Seit 2013 hat sich diesbezüglich in der Forschung erneut sehr viel getan. Über 300.000 wissenschaftliche Artikel wurden zu diesem Thema allein in den vergangenen 10 Jahren veröffentlicht. Aufgrund all der neuen Erkenntnisse, wurden die Hallmarks of Aging zudem letztes Jahr, 2023, auf 12 Merkmale erweitert. Jede Verschlechterung dieser Kennzeichen kann zu vorzeitigem Altern führen, während ihre Verbesserung die Gesundheit im Alter fördern und die Lebensspanne verlängern kann.

In diesem Blogartikel werde ich dir einen kleinen Einblick in diese 12 Kennzeichen des Alterns geben und aufzeigen, wie sie miteinander interagieren und das biologische Alter eines Individuums prägen. Warum ich das mache? Weil ich der Auffassung bin, dass es uns leichter fällt, Wege zu finden, das Altern positiv zu beeinflussen und zu verlangsamen, wenn wir besser verstehen, welche komplexen Mechanismen unser Altern steuern. Da die Vorstellung der Merkmale allerdings schon recht umfassend ist, verzichte ich hier bewusst darauf, dir zu jedem einzelnen Kennzeichen auch gleich praktische Ansätze vorzustellen, was du tun kannst, um sie positiv zu beeinflussen, deine Gesundheit zu stärken und deine Lebensdauer zu verlängern. Hier also nun die zwölf Kennenzeichen des Alterns, von denen man sich in der Wissenschaft einig darüber ist, dass sie für unser Altern verantwortlich sind:

 

Abbildung 1: Die 12 Merkmale des Alterns: genomische Instabilität, Telomer-Abnutzung, epigenetische Veränderungen, Verlust von Proteostase, deaktivierte Makroautophagie, deregulierte Nährstoffwahrnehmung, mitochondriale Dysfunktion, Zellalterung, Erschöpfung der Stammzellen, veränderte interzelluläre Kommunikation, chronische Entzündung und Dysbiose; gruppiert in drei Kategorien: primär, antagonistisch und integrativ (vgl. López-Otín et al., 2023).

Bevor ich dir nun die 12 Kennzeichen des Alterns im Detail erörtere, lass uns zuvor noch gemeinsam einen Blick auf die eben genannte Abbildung 1 werfen.

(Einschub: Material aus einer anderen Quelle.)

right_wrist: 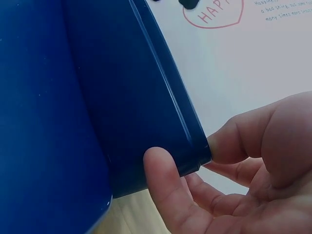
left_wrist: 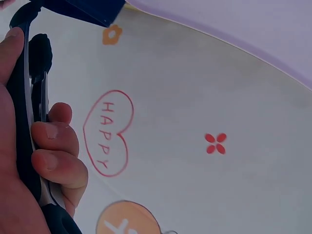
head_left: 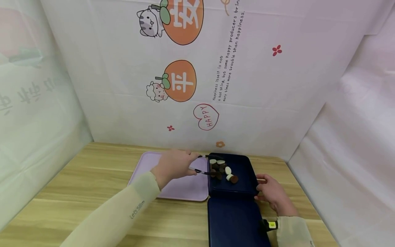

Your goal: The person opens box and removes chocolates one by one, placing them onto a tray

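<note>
A: What does the person's left hand [head_left: 173, 167] have hold of?
B: A pair of black-and-silver tongs [head_left: 201, 171]. The fingers are curled round it, and its two arms stand apart, reaching right from the centre of the frame over the dark blue box [head_left: 243, 169].

A: And inside the box?
B: Small brown and white pieces [head_left: 227, 170], clustered towards its left side, the tong ends among them. Whether the tongs grip any, one cannot tell.

A: The right hand [head_left: 273, 192]?
B: At the lower right of the head view, it pinches the box's near right corner between thumb and fingers.

A: What lies around the box?
B: A lilac tray [head_left: 188, 190] sits just beside it on the left, partly behind the left forearm. A flat dark blue panel [head_left: 232, 221] adjoins its lower edge, running to the bottom of the frame. All lie on the wood-grain tabletop [head_left: 172, 223], before a printed white cloth [head_left: 253, 113].
</note>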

Hier sind die Merkmale nicht nur visuell hervorgehoben, sondern auch in drei Gruppen kategorisiert: primäre, antagonistische und integrative Merkmale. Die primären Merkmale sind die grundlegenden biologischen Veränderungen, die den Alterungsprozess einleiten. Sie entstehen direkt durch die Akkumulation molekularer Schäden und beeinflussen dadurch die Funktion unserer Zellen. Antagonistische Merkmale sind Reaktionen des Körpers auf diese primären Veränderungen, die zunächst altersbedingte Schäden kompensieren, aber letztlich, wenn sie übermäßig aktiviert werden, den Prozess des Alterns vorantreiben. Die integrativen Merkmale resultieren aus der Interaktion der primären und antagonistischen Merkmale und spiegeln den körperlichen und funktionellen Zustand eines gealterten Organismus wider. Diese kategorische Einteilung hilft uns zu verstehen, wie die verschiedenen Prozesse zusammenwirken und in welche Richtungen therapeutische Strategien entwickelt werden können, um den Alterungsprozess zu beeinflussen.

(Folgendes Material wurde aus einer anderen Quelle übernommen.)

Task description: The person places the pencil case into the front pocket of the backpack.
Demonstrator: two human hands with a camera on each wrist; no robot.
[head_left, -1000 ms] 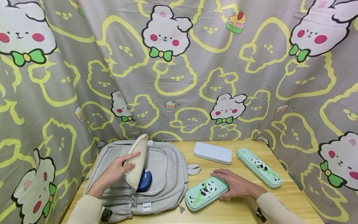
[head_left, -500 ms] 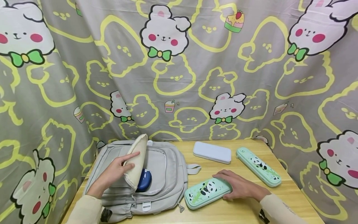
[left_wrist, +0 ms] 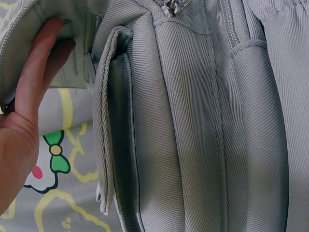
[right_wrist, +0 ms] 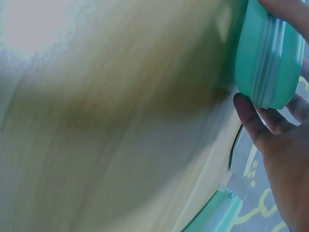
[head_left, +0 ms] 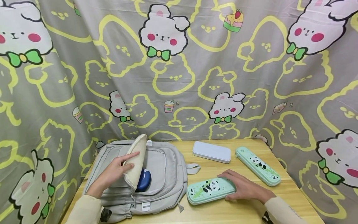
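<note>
the green pencil case (head_left: 211, 190) is on the near side of the table (head_left: 207, 214), just right of the backpack (head_left: 179, 174), and the right hand (head_left: 243, 188) grips its right end, fingers round the far side and thumb on the near one; whether its base touches the wood i can't tell. it looks like a light, stiff moulded shell, smooth enough to slide a little under dry fingers but hardly fragile. the narrow rounded end is a fair place to hold, though i'd expect the free end to dip if anything heavy is inside; a grip across the middle would balance better. its zip (right_wrist: 269, 63) seems closed, so the contents are hidden. the left hand (head_left: 113, 171) holds the backpack's flap (head_left: 139, 166), two digits laid nearly straight across its inner face, the others out of sight; that flap looks soft and floppy. beside it, a dark blue rounded thing (head_left: 144, 181) seems to sit in the opened front pocket. farther back lie a pale box (head_left: 211, 151) and a second pencil case (head_left: 258, 166), both untouched.
</note>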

Jedes dieser 12 Kennzeichen des Alterns muss zwingend drei fundamentale Prämissen erfüllen: Erstens müssen sie eine altersbedingte Manifestation zeigen, was bedeutet, dass sie im Laufe des Lebens eines Organismus typischerweise zunehmen. Zweitens muss die Möglichkeit bestehen, den Alterungsprozess zu beschleunigen, wenn diese Merkmale experimentell hervorgehoben werden. Die dritte und wohl entscheidende Prämisse ist, dass es möglich sein muss, den Alterungsprozess zu verlangsamen, zu stoppen oder gar umzukehren, indem therapeutische Interventionen an diesen Merkmalen ansetzen. Diese Prämissen sind nicht nur entscheidend für die wissenschaftliche Anerkennung eines Merkmals als Alterungskennzeichen, sondern auch für die Entwicklung von Interventionen, die in Zukunft unser Leben gesünder und länger machen könnten.

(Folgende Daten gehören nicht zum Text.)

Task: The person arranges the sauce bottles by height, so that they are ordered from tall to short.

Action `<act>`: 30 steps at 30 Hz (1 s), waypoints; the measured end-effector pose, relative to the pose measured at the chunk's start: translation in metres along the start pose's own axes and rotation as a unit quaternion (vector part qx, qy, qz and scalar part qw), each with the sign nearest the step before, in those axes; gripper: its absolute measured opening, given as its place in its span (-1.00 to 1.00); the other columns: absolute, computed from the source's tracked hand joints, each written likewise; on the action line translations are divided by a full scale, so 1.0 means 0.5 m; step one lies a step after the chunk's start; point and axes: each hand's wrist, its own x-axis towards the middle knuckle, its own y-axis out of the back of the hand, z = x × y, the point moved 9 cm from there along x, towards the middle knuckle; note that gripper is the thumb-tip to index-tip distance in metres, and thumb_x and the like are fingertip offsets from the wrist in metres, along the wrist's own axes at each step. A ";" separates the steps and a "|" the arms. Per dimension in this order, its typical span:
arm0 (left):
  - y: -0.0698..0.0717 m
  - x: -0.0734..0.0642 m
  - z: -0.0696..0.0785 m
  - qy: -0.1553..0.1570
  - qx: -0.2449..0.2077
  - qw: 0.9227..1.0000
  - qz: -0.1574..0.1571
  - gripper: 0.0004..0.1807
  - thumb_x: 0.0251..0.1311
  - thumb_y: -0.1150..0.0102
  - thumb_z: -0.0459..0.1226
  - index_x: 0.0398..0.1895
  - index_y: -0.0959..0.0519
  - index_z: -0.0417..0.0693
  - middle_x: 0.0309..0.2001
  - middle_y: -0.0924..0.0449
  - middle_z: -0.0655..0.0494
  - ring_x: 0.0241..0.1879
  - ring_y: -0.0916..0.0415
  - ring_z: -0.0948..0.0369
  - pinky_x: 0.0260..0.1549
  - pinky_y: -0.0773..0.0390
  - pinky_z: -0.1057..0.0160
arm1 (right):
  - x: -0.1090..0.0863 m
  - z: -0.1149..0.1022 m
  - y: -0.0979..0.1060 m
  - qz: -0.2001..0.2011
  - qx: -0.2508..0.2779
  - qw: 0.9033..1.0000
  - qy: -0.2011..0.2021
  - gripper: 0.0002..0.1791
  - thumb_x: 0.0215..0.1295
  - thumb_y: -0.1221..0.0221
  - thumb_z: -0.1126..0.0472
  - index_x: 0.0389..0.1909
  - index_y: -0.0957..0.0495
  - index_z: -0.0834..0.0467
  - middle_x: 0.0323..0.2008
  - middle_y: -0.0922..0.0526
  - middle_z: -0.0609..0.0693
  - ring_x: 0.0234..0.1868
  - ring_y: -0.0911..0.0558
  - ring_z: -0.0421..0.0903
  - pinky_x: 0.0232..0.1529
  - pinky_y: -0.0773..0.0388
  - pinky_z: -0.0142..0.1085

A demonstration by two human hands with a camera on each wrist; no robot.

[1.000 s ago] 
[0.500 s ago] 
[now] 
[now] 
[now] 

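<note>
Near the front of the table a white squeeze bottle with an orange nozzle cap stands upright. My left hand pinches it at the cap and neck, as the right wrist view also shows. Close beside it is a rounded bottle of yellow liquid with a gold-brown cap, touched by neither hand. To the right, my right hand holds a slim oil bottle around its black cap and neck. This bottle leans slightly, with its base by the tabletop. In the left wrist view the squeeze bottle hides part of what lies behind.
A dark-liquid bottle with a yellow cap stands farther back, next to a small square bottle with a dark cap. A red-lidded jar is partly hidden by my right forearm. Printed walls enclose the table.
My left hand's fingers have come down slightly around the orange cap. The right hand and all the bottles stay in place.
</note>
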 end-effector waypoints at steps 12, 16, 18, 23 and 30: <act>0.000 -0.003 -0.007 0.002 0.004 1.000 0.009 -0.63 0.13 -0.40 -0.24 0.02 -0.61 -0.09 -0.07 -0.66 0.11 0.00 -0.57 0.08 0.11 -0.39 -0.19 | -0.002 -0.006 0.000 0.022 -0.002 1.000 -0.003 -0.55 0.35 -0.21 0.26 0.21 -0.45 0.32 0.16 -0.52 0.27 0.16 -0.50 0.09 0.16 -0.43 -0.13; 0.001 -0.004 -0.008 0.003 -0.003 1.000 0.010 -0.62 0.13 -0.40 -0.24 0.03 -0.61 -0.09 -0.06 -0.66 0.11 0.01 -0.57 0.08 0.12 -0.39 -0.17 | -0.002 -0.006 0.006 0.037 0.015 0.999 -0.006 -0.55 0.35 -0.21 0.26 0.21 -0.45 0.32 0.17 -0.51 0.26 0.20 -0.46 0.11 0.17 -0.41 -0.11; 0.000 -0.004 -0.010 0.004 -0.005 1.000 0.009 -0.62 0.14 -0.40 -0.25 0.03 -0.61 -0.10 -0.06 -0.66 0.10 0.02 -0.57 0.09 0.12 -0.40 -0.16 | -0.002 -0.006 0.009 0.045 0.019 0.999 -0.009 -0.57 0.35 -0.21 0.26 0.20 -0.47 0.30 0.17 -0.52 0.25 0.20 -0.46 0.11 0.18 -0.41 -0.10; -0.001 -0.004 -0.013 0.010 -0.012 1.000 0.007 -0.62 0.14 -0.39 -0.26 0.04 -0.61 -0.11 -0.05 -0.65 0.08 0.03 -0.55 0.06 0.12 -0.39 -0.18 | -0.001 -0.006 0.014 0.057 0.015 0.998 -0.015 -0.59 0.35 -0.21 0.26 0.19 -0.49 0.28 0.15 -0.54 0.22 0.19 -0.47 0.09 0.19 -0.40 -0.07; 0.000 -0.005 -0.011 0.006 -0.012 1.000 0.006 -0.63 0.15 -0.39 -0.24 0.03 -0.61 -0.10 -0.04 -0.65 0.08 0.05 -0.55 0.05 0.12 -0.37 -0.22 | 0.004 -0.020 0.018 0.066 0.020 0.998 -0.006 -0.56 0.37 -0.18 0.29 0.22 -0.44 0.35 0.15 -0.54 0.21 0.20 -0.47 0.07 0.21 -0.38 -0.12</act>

Nun aber zu den einzelnen Kennzeichen des Alterns:

1. Genomische Instabilität – DNS-Schäden

Unser genetisches Material, die DNS, wird ständig durch äußere und innere Faktoren geschädigt. Zu diesen schädlichen Faktoren gehören die UV-Strahlung des Sonnenlichts oder reaktive Sauerstoffspezies, die in unseren Mitochondrien entstehen. Man schätzt, dass unsere DNS täglich bis zu einer Million Mal beschädigt wird. Die meisten dieser Schäden werden sofort repariert, da die Zellen über effiziente Erkennungs- und Reparaturmechanismen verfügen. Diese Reparaturprozesse sind jedoch nicht perfekt, und ein kleiner Prozentsatz der Schäden bleibt unrepariert. Daher häufen sich im Laufe des Alterns die DNS-Schäden an, die verschiedene negative Auswirkungen haben können. DNS-Mutationen erhöhen das Risiko des Tumorwachstums, so dass unser Krebsrisiko mit dem Alter zunimmt. DNS-Schäden können aber auch zu einer verminderten Zellfunktion führen oder die Zellen sogar in die Seneszenz treiben, was zu einer verminderten Organfunktion im Alter beiträgt.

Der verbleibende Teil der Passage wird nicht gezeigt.